She had Nick read off the cores that were used in the other wands and was left with three cores she might be able to use: one Chimera scale, one Ocammy feather, and a handful of Ashwinder Ashes.

The vial with the Chimera scale seemed to glow whenever Katie brushed her hand over it. Neither of the other two reacted.

The young woman examined the vial for a moment. Then set about determinedly making her wand.

**Four Hours Later**

Katie smiled with tired satisfaction at the shining black wand in her hand. The whole thing felt perfect. Nick was even impressed by the wand. Neither of them were quite sure how Katie had actually managed to make the wand, but neither intended to complain.

"I suppose the others are probably getting worried," Katie murmured thoughtfully.

"No, Miss Bell," Nick said. "I'd informed them of your task so they could go about other things while they waited."

"Thank you." Katie trudged back up the long hallway to where the others had reassembled.

Tiny Oliver was especially intrigued by Katie's handmade wand. The others were interested that she was able to actually make the wand.

The ghost of a young woman was the first to begin Katie's teaching. Surprisingly Katie had little problem picking up any of the spells. They seemed to be almost second nature to her. In fact, at one point she actually knew a spell before anyone taught it to her. No one was quite sure how that was possible, but they did everything they could to encourage these memories.


	3. Enter the World of Quidditch

**Summary: It was a broken down old building in an age of space travel and flying cars to every Muggle that saw it. It was nothing special, except to one curious girl with no past or future. **

Katie sat in the magical library of Hogwarts flipping through random books the ghosts and Oliver had picked out for her.

"You must read this one!" Oliver exclaimed. He tried to pull a thin green book out from beneath the ginormous pile of volumes on Wizarding world history, Herbology, Ancient Runes, Potions, and Astronomy. The stack teetered dangerously and began sliding toward the oblivious figurine.

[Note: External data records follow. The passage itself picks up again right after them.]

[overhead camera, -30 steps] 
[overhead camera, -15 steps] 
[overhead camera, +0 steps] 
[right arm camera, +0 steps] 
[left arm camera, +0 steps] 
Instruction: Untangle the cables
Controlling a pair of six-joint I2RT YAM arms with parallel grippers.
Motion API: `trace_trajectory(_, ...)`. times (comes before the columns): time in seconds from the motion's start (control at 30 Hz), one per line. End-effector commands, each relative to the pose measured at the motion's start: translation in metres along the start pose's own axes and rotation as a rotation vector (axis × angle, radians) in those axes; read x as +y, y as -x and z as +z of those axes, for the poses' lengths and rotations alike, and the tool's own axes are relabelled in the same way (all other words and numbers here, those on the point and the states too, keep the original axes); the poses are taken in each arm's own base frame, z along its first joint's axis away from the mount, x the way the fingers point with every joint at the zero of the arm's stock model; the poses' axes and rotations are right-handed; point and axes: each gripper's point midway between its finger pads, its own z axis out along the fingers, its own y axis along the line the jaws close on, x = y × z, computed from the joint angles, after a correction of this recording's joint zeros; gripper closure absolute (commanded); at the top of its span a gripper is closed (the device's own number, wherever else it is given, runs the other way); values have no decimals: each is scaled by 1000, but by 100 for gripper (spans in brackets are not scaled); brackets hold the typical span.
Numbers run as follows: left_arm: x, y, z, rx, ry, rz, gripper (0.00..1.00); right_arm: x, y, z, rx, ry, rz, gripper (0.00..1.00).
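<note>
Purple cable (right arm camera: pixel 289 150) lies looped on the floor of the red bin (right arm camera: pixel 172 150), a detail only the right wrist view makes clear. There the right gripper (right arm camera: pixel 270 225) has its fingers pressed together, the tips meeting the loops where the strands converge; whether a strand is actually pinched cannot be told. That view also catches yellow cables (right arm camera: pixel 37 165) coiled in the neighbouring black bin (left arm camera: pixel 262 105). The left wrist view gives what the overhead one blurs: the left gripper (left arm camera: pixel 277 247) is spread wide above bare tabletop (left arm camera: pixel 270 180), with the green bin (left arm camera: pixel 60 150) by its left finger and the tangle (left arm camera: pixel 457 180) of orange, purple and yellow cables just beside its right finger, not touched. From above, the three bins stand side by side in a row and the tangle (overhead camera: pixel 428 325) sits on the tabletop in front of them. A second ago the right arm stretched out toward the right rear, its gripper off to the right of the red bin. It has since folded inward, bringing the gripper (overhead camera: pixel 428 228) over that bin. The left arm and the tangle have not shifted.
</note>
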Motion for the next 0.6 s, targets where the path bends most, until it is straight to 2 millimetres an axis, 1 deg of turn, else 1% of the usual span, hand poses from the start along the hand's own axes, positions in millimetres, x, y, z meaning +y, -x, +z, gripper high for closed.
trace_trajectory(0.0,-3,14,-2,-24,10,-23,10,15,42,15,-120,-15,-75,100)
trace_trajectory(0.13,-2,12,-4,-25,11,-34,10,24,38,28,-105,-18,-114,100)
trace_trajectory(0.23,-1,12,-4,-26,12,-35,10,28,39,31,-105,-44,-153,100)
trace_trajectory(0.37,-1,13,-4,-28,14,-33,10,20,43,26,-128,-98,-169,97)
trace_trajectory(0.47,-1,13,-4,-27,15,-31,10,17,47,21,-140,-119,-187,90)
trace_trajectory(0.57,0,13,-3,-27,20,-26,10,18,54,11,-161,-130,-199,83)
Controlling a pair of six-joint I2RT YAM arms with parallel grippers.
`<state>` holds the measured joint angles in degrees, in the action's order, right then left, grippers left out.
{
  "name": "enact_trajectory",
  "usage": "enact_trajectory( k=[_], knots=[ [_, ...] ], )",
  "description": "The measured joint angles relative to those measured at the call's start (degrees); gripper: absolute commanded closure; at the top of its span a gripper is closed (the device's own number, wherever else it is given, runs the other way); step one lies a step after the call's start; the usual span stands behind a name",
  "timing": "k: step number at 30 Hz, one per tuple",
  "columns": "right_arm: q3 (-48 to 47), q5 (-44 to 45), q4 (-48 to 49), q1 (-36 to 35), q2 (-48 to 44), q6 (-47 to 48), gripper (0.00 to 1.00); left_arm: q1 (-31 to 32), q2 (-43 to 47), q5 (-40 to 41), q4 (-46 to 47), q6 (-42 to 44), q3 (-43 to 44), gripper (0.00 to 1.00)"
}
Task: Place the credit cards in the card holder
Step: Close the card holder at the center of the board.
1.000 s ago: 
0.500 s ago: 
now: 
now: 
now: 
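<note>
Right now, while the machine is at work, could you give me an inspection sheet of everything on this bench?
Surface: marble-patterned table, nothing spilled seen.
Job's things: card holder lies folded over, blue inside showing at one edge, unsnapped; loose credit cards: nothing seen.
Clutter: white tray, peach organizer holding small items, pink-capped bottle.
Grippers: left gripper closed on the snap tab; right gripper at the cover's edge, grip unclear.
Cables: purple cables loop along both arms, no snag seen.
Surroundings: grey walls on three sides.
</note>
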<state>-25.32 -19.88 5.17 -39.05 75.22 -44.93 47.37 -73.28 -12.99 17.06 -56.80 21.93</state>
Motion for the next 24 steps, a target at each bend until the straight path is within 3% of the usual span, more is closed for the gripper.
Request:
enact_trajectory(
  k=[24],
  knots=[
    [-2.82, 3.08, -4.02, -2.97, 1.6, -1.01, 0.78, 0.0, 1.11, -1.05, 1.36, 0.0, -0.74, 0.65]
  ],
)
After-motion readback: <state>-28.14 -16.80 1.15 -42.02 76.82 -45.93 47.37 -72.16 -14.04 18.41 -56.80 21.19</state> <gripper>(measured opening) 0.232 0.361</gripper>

"Look out!" Katie snatched Tiny Oliver away from the books as they crashed onto the table. She gave him a look before moving the heavy books aside and picking up the small book.

Across the cover in gold lettering was the title.

"_Quidditch through the Ages_." Katie read out loud. She gave Oliver another look before opening the book. The first thing she noticed was the list of people that had checked out the book. At the very top of the list in an untidy scrawl was O. Wood, 9 April. As Katie scanned down the list she recognized A. Johnson and F. Weasley as people who had also been on the Gryffindor team according to the picture in the Common Rooms. But what caught her eye was the K. Bell on 19 October right in the middle of the list. She opened the book and began reading.

She burst out laughing when reading about the Hollyhead Harpy captain Gwendolyn Morgan braining Captain Rudolf Brand with her broom after he'd proposed to her. Oliver looked at the page she was reading and just smiled.

The moment Katie closed the book Oliver was urging her to go outside. He directed her to a shed. With a creak and a groan the door to the shed fell open, revealing four racks of brooms and three trunks stack against the back wall.

"Grab that broom," Oliver told her, pointing to the nicest looking broom in the pile. Katie picked up the broom with a dubious glance at the broken tail straws but followed Oliver's instructions to a large, open field.

"Okay, so you really need to learn to fly," Oliver told her bluntly. He instructed her to mount the broom and kick off from the ground.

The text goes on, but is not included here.